**Problem statement**
Faithfully repeat each entry below, minus the pictures.
======== Source data
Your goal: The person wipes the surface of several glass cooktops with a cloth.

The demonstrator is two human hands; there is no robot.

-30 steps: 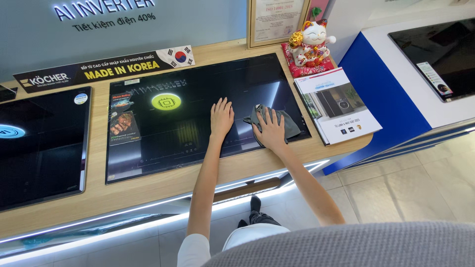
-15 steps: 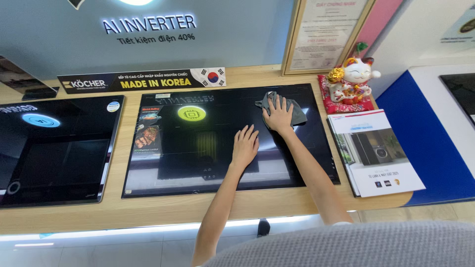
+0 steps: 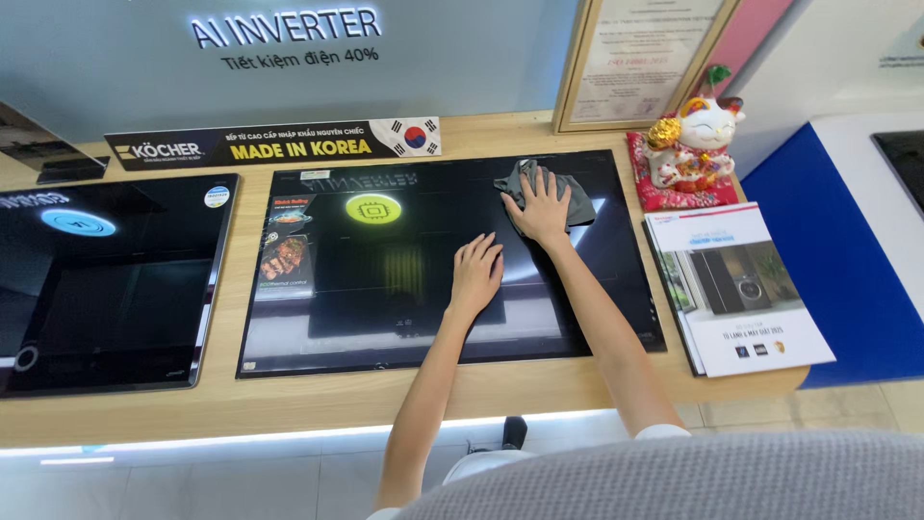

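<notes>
A black glass cooktop (image 3: 385,279) lies flat in a wooden counter. My right hand (image 3: 539,207) presses a dark grey cloth (image 3: 573,197) against the far right part of the glass, fingers spread over it. My left hand (image 3: 476,274) rests flat on the glass near the middle, palm down, holding nothing. A round green sticker (image 3: 372,208) and a food picture label (image 3: 286,252) sit on the left part of the glass.
A second black cooktop (image 3: 106,279) lies to the left. A stack of brochures (image 3: 741,289) sits right of the cooktop, with a cat figurine (image 3: 691,130) on a red mat behind it. A black sign strip (image 3: 274,144) and a framed certificate (image 3: 640,63) stand at the back. A blue-sided counter (image 3: 837,250) is on the right.
My right hand slid the cloth from the near right part of the glass up to the far right part. My left hand stays flat on the glass.
</notes>
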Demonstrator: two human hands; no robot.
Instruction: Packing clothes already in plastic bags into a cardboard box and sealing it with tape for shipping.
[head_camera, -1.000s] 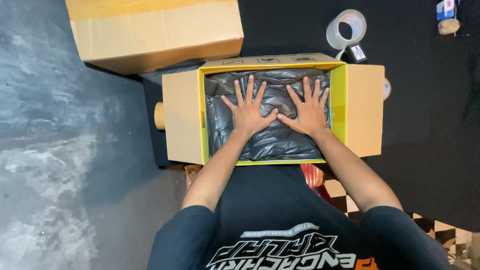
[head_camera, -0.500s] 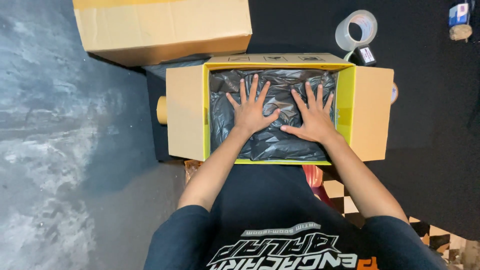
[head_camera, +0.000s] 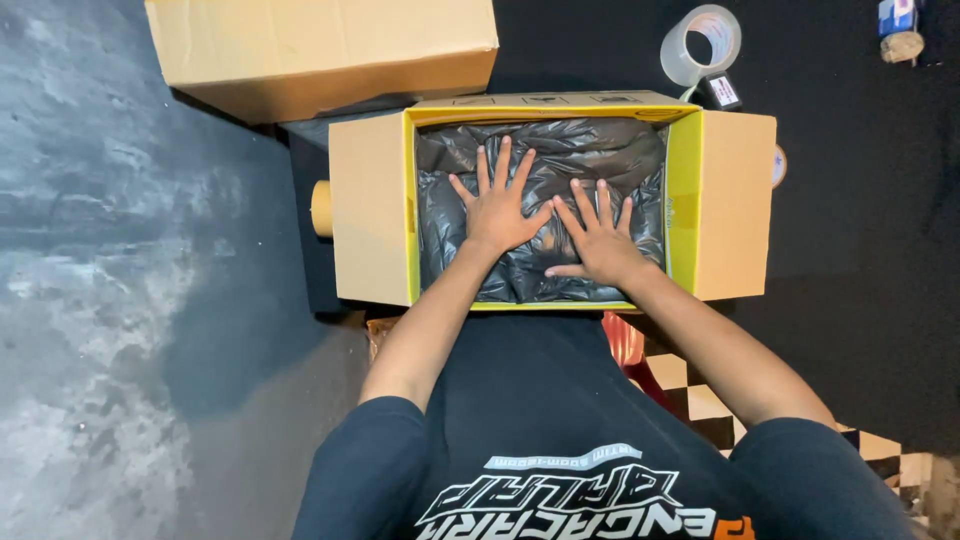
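Lying flat, fingers spread, left hand (head_camera: 497, 212) and right hand (head_camera: 598, 243) press side by side on black plastic bag (head_camera: 585, 155), long axis crosswise, filling open yellow-lined carton (head_camera: 368, 220).

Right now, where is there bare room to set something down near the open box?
Black mat right of the open box is bare below the tape roll. The box is crowded: left hand and right hand press the black bag.
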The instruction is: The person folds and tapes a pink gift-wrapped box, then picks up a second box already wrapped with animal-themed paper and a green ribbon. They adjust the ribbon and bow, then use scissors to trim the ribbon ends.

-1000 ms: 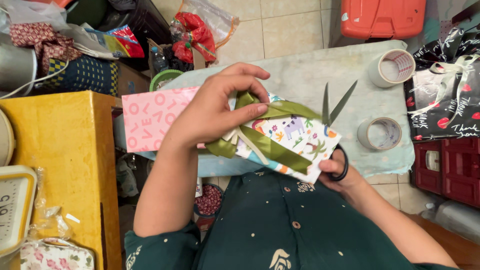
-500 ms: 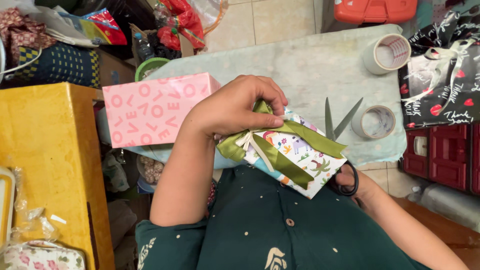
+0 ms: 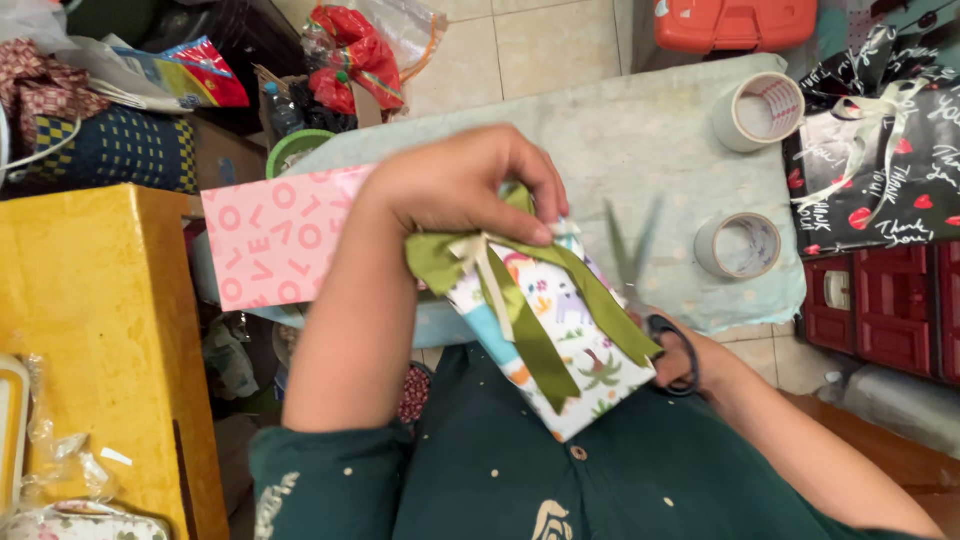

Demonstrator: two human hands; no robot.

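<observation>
The left hand (image 3: pixel 455 185) pinches the olive ribbon (image 3: pixel 560 300) on the animal-print gift box (image 3: pixel 560 360) while the right hand (image 3: pixel 690 365) grips blurred scissors (image 3: pixel 640 270), so trimming needs a steady ribbon tail.

Gift box (image 3: pixel 560 340) – white wrap w/ colourful animal and palm print, tilted, centre of frame, lower corner over the green shirt. Olive ribbon (image 3: pixel 560 300) crosses it w/ a thin cream strip, bow at upper left end. Scissors (image 3: pixel 640 280) – black handles, blades blurred, just right of box, pointing up.
</observation>
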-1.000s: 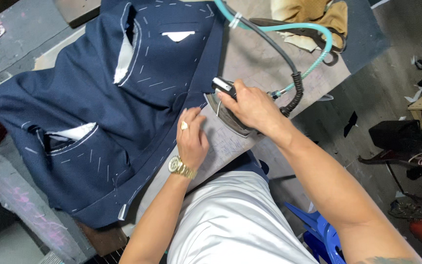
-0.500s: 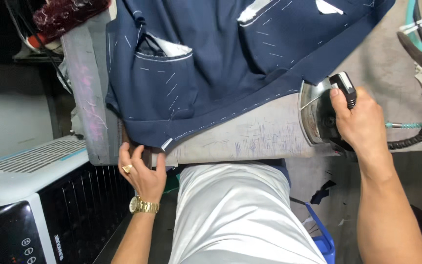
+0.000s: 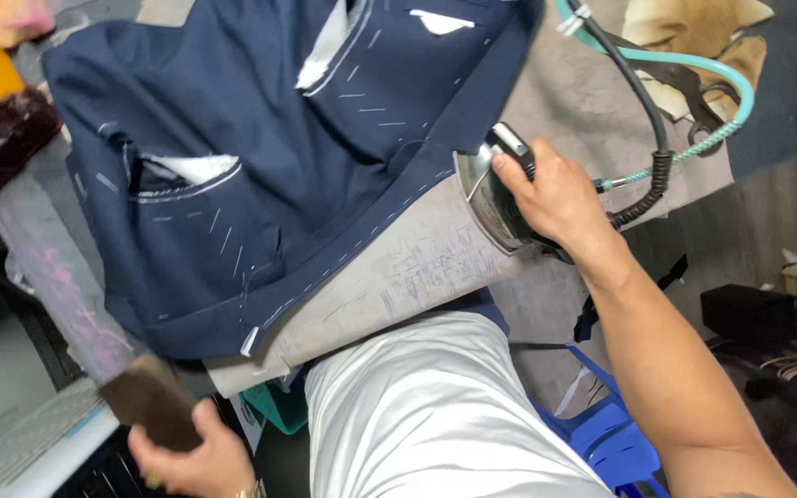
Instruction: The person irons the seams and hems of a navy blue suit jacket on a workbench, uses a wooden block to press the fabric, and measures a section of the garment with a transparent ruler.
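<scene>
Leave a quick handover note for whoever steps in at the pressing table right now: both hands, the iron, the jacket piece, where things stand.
Right hand: grip closed on the handle of the steam iron, tipped up on its side at the navy jacket piece's edge, soleplate off the cloth.
Left hand: below the table edge, gripping a dark brown block.
Jacket piece lies spread on the grey pressing board, white basting stitches showing, pocket open.
Scissors lie at the board's far end, near the iron's hose.
Done: cannot tell how much is pressed. Left: the hem edge beside the iron looks next.

Matt navy cloth jacket (image 3: 260,175), shiny metal iron (image 3: 491,198)
</scene>
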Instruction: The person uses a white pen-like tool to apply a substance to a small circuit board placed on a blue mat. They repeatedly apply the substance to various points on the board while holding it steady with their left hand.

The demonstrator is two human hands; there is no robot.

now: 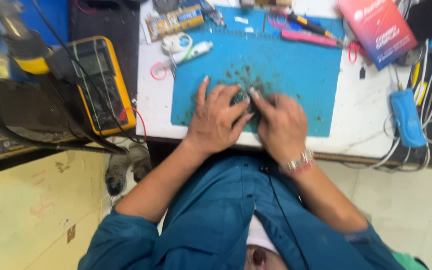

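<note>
My white bench carries a blue mat speckled with dark crumbs. At its near edge my left hand and right hand pinch together on a small dark part, mostly hidden and blurred. I judge it could slip off that edge.

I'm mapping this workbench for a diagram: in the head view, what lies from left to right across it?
Yellow multimeter → white tube → left hand → right hand → red booklet → blue case, all around the blue mat.
</note>
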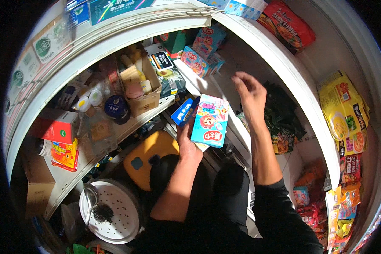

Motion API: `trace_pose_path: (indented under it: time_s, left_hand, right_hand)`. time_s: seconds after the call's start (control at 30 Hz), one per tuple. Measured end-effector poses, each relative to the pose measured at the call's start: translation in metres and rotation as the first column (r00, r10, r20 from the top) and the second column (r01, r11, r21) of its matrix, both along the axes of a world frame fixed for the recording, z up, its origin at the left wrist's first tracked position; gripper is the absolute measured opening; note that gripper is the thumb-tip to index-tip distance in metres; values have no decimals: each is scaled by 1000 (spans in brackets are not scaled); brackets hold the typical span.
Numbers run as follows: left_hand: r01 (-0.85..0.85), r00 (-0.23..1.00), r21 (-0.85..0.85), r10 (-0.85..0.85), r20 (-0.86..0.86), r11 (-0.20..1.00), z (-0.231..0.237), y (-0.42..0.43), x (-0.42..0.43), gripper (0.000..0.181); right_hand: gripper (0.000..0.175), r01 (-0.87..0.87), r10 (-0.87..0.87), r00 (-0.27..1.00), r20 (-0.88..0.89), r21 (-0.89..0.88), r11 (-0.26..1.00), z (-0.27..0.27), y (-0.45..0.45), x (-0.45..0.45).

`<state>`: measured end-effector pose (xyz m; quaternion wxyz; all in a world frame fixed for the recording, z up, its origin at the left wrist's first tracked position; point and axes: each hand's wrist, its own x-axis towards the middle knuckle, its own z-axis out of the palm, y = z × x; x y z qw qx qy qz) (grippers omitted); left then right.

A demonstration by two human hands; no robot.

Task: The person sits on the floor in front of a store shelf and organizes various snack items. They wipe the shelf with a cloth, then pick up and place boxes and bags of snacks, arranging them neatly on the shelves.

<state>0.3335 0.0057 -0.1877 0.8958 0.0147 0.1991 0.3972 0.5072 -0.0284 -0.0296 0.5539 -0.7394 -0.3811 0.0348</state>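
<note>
My left hand [189, 144] holds several small packages together: a light-blue and pink carton [210, 120] with a cartoon figure, a dark-blue packet [183, 112] beside it, and a pale item partly hidden beneath. My right hand [250, 90] is raised to the right of the carton, over the lower shelf, its fingers bent. Nothing shows between its fingers, though the palm side is partly hidden. Similar light-blue cartons [195, 62] stand on the shelf above and left of my right hand.
At left, a shelf holds an open cardboard box [146, 103], a kitchen wipes pack [162, 62], a dark-blue tub [116, 108] and a red box [55, 126]. Below are a white perforated lid [120, 206] with a spoon [89, 203] and a yellow stool [139, 149]. Yellow noodle packs [339, 101] lie at right.
</note>
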Motion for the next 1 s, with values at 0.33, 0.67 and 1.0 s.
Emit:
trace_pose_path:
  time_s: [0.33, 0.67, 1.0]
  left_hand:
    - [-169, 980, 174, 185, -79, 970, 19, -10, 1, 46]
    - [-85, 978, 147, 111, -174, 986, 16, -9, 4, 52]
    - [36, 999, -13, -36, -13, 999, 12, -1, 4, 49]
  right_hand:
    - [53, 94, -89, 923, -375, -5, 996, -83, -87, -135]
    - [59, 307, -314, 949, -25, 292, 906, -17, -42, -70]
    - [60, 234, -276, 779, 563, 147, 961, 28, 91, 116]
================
**Response to the exercise**
Your goal: The person wipes the surface of several glass cooktops with a cloth.

The demonstrator is two human hands; there is no robot.

-30 steps: 
-15 steps: 
+0 steps: 

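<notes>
A black glass cooktop (image 3: 385,279) lies flat in a wooden counter. My right hand (image 3: 539,207) presses a dark grey cloth (image 3: 573,197) against the far right part of the glass, fingers spread over it. My left hand (image 3: 476,274) rests flat on the glass near the middle, palm down, holding nothing. A round green sticker (image 3: 372,208) and a food picture label (image 3: 286,252) sit on the left part of the glass.
A second black cooktop (image 3: 106,279) lies to the left. A stack of brochures (image 3: 741,289) sits right of the cooktop, with a cat figurine (image 3: 691,130) on a red mat behind it. A black sign strip (image 3: 274,144) and a framed certificate (image 3: 640,63) stand at the back. A blue-sided counter (image 3: 837,250) is on the right.
My right hand slid the cloth from the near right part of the glass up to the far right part. My left hand stays flat on the glass.
</notes>
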Demonstrator: two human hands; no robot.
Instruction: Packing clothes already in plastic bags into a cardboard box and sealing it with tape for shipping.
[head_camera, -1.000s] 
[head_camera, -0.500s] 
[head_camera, +0.000s] 
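Lying flat, fingers spread, left hand (head_camera: 497, 212) and right hand (head_camera: 598, 243) press side by side on black plastic bag (head_camera: 585, 155), long axis crosswise, filling open yellow-lined carton (head_camera: 368, 220).

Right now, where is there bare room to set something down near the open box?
Black mat right of the open box is bare below the tape roll. The box is crowded: left hand and right hand press the black bag.
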The instruction is: The person folds and tapes a pink gift-wrapped box, then picks up a second box already wrapped with animal-themed paper and a green ribbon. They adjust the ribbon and bow, then use scissors to trim the ribbon ends.

-1000 ms: 
-500 ms: 
+0 ms: 

Demonstrator: two human hands; no robot.

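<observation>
The left hand (image 3: pixel 455 185) pinches the olive ribbon (image 3: pixel 560 300) on the animal-print gift box (image 3: pixel 560 360) while the right hand (image 3: pixel 690 365) grips blurred scissors (image 3: pixel 640 270), so trimming needs a steady ribbon tail.

Gift box (image 3: pixel 560 340) – white wrap w/ colourful animal and palm print, tilted, centre of frame, lower corner over the green shirt. Olive ribbon (image 3: pixel 560 300) crosses it w/ a thin cream strip, bow at upper left end. Scissors (image 3: pixel 640 280) – black handles, blades blurred, just right of box, pointing up.
</observation>
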-1.000s: 
-0.500s: 
+0.000s: 
Instruction: The person irons the seams and hems of a navy blue suit jacket on a workbench, uses a wooden block to press the fabric, and measures a section of the garment with a transparent ruler.
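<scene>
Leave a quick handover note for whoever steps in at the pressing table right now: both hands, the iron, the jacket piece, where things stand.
Right hand: grip closed on the handle of the steam iron, tipped up on its side at the navy jacket piece's edge, soleplate off the cloth.
Left hand: below the table edge, gripping a dark brown block.
Jacket piece lies spread on the grey pressing board, white basting stitches showing, pocket open.
Scissors lie at the board's far end, near the iron's hose.
Done: cannot tell how much is pressed. Left: the hem edge beside the iron looks next.

Matt navy cloth jacket (image 3: 260,175), shiny metal iron (image 3: 491,198)
</scene>
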Instruction: The person uses a white pen-like tool to apply a substance to a small circuit board placed on a blue mat. They repeatedly apply the substance to various points on the board while holding it steady with their left hand.

The demonstrator is two human hands; there is no robot.

now: 

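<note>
My white bench carries a blue mat speckled with dark crumbs. At its near edge my left hand and right hand pinch together on a small dark part, mostly hidden and blurred. I judge it could slip off that edge.

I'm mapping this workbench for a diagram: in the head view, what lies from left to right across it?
Yellow multimeter → white tube → left hand → right hand → red booklet → blue case, all around the blue mat.
</note>
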
Motion API: `trace_pose_path: (indented under it: time_s, left_hand, right_hand)`. time_s: seconds after the call's start (control at 30 Hz), one per tuple. Measured end-effector poses, each relative to the pose measured at the call's start: translation in metres and rotation as the first column (r00, r10, r20 from the top) and the second column (r01, r11, r21) of its matrix, both along the axes of a world frame fixed for the recording, z up, its origin at the left wrist's first tracked position; gripper is the absolute measured opening; note that gripper is the thumb-tip to index-tip distance in metres; values have no decimals: each is scaled by 1000 (spans in brackets are not scaled); brackets hold the typical span.
Numbers run as follows: left_hand: r01 (-0.85..0.85), r00 (-0.23..1.00), r21 (-0.85..0.85), r10 (-0.85..0.85), r20 (-0.86..0.86), r11 (-0.20..1.00), z (-0.231..0.237), y (-0.42..0.43), x (-0.42..0.43), gripper (0.000..0.181); right_hand: gripper (0.000..0.175), r01 (-0.87..0.87), r10 (-0.87..0.87), r00 (-0.27..1.00), r20 (-0.88..0.89), r21 (-0.89..0.88), r11 (-0.26..1.00), z (-0.27..0.27), y (-0.45..0.45), x (-0.45..0.45).

`<state>`: measured end-effector pose (xyz m; quaternion wxyz; all in a world frame fixed for the recording, z up, its origin at the left wrist's first tracked position; point and axes: each hand's wrist, its own x-axis towards the middle knuckle, its own z-axis out of the palm, y = z × x; x y z qw qx qy qz) (grippers omitted); left then right.

A demonstration by two human hands; no robot.

Task: The person sits on the floor in front of a store shelf and organizes various snack items. They wipe the shelf with a cloth, then pick up and place boxes and bags of snacks, arranging them neatly on the shelves.

<state>0.3335 0.0057 -0.1877 0.8958 0.0147 0.1991 0.3972 0.5072 -0.0284 -0.0296 0.5539 -0.7394 -0.3811 0.0348</state>
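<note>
My left hand [189, 144] holds several small packages together: a light-blue and pink carton [210, 120] with a cartoon figure, a dark-blue packet [183, 112] beside it, and a pale item partly hidden beneath. My right hand [250, 90] is raised to the right of the carton, over the lower shelf, its fingers bent. Nothing shows between its fingers, though the palm side is partly hidden. Similar light-blue cartons [195, 62] stand on the shelf above and left of my right hand.
At left, a shelf holds an open cardboard box [146, 103], a kitchen wipes pack [162, 62], a dark-blue tub [116, 108] and a red box [55, 126]. Below are a white perforated lid [120, 206] with a spoon [89, 203] and a yellow stool [139, 149]. Yellow noodle packs [339, 101] lie at right.
</note>
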Motion for the next 1 s, with values at 0.33, 0.67 and 1.0 s.
Emit:
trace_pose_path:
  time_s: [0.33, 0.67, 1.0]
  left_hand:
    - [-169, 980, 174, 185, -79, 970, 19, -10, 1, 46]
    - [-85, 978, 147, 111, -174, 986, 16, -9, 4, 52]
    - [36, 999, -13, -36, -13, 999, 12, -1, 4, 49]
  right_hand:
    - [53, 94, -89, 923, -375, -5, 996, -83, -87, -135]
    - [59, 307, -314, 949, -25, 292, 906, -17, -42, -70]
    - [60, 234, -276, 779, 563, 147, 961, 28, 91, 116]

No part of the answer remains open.